• Raw data:
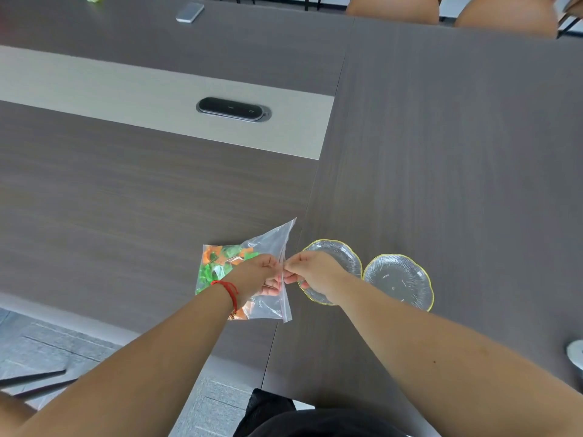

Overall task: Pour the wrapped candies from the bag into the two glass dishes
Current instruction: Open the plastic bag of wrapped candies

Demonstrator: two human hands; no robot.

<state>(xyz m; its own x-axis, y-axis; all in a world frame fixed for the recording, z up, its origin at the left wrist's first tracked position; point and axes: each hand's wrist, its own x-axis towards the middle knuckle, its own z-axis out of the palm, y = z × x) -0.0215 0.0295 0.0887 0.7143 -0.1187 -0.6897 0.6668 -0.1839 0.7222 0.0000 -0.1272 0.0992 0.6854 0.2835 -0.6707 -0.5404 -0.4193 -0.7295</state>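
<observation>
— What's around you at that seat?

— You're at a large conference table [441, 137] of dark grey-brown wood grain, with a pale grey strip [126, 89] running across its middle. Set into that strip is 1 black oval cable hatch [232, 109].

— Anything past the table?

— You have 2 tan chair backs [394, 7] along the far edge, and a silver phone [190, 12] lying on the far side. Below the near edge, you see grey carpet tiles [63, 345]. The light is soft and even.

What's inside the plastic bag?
The bag holds green and orange wrapped candies. The left hand covers some, so their number stays hidden.
</observation>
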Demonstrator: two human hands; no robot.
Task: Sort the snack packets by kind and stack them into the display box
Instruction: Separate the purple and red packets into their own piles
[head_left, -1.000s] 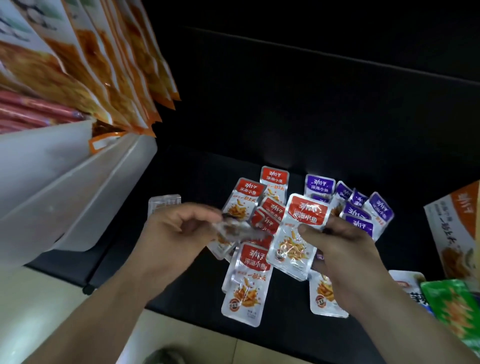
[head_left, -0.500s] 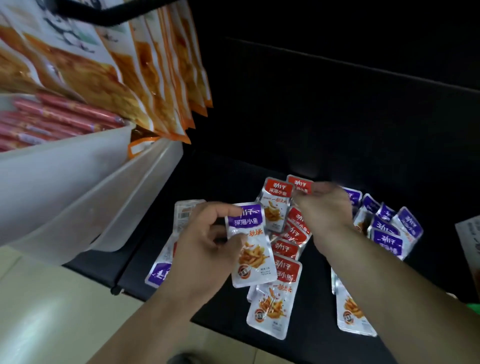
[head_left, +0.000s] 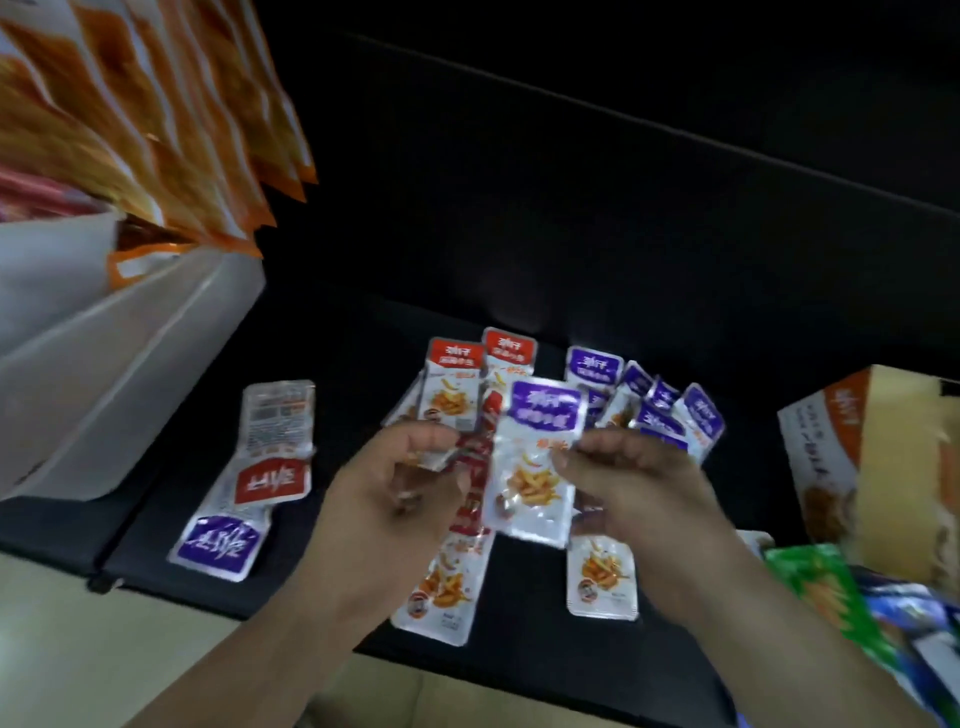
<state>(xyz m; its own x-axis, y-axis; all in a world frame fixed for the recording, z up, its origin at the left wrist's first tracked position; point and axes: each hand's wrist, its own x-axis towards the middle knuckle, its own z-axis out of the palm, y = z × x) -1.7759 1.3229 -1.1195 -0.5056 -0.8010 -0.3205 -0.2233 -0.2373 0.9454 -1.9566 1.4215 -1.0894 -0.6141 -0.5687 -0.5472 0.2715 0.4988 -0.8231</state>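
glossy foil-plastic snack packets (head_left: 537, 457); matt black surface (head_left: 363, 358); printed cardboard box (head_left: 872, 457)

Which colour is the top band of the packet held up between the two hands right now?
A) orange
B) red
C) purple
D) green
C: the raised packet, which the right hand pinches by its edge, has a purple top band like the purple pile behind it. The left hand grips what look like red-topped packets.

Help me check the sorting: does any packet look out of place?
Yes. Left of the red pile, three strays lie mixed: a face-down packet, an upside-down red packet and an upside-down purple packet.
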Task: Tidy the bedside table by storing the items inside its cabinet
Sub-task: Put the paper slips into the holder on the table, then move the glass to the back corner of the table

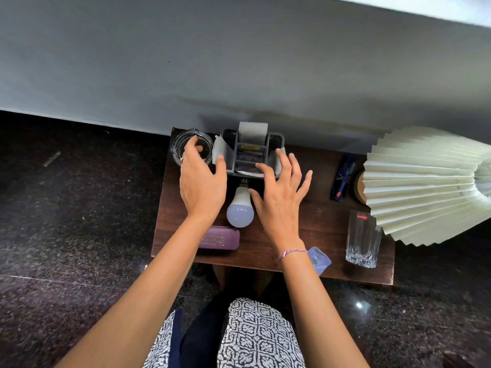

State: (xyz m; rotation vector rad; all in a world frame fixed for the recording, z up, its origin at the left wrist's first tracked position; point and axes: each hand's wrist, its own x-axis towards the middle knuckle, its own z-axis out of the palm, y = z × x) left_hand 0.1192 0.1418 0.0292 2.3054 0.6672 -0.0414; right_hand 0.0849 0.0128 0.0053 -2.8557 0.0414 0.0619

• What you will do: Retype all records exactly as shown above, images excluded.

• Your response:
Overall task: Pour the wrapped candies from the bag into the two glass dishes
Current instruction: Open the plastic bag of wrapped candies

Demonstrator: two human hands; no robot.

<state>(xyz m; its own x-axis, y-axis; all in a world frame fixed for the recording, z up, its origin at the left wrist's first tracked position; point and axes: each hand's wrist, its own x-axis towards the middle knuckle, its own z-axis out of the palm, y = z × x) -0.0215 0.0295 0.0887 0.7143 -0.1187 -0.6897 0.6668 -0.1839 0.7222 0.0000 -0.1272 0.0992 0.6854 0.2835 -0.6707 -0.5404 -0.4193 -0.7295</state>
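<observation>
— What's around you at that seat?

— You're at a large conference table [441, 137] of dark grey-brown wood grain, with a pale grey strip [126, 89] running across its middle. Set into that strip is 1 black oval cable hatch [232, 109].

— Anything past the table?

— You have 2 tan chair backs [394, 7] along the far edge, and a silver phone [190, 12] lying on the far side. Below the near edge, you see grey carpet tiles [63, 345]. The light is soft and even.

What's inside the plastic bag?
The bag holds green and orange wrapped candies. The left hand covers some, so their number stays hidden.
</observation>
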Demonstrator: two human hands; no robot.
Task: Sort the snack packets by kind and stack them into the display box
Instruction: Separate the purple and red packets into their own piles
[head_left, -1.000s] 
[head_left, -0.500s] 
[head_left, +0.000s] 
<state>(xyz m; its own x-axis, y-axis; all in a world frame fixed for the recording, z up, its origin at the left wrist's first tracked position; point and axes: each hand's wrist, its own x-axis towards the middle knuckle, its own z-axis out of the palm, y = z × x) -1.7759 1.3229 -1.1195 -0.5056 -0.8010 -0.3205 -0.2233 -0.2373 0.9454 -1.9566 1.4215 -1.0894 -0.6141 -0.5687 -0.5472 0.2715 0.4988 -0.8231</state>
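glossy foil-plastic snack packets (head_left: 537, 457); matt black surface (head_left: 363, 358); printed cardboard box (head_left: 872, 457)

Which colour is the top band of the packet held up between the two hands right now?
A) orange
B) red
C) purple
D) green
C: the raised packet, which the right hand pinches by its edge, has a purple top band like the purple pile behind it. The left hand grips what look like red-topped packets.

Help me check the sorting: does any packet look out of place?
Yes. Left of the red pile, three strays lie mixed: a face-down packet, an upside-down red packet and an upside-down purple packet.
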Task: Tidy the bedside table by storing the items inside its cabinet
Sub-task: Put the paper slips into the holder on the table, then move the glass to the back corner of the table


State: (xyz m; rotation vector rad; all in a world frame fixed for the recording, z up, its origin at the left wrist's first tracked position; point and axes: each hand's wrist, its own x-axis towards the middle knuckle, its own z-axis out of the palm, y = z × x) left_hand 0.1192 0.1418 0.0292 2.3054 0.6672 -0.0414; right_hand 0.0849 0.0128 0.0053 -2.8557 0.0414 0.0619

This exercise is now fully answered.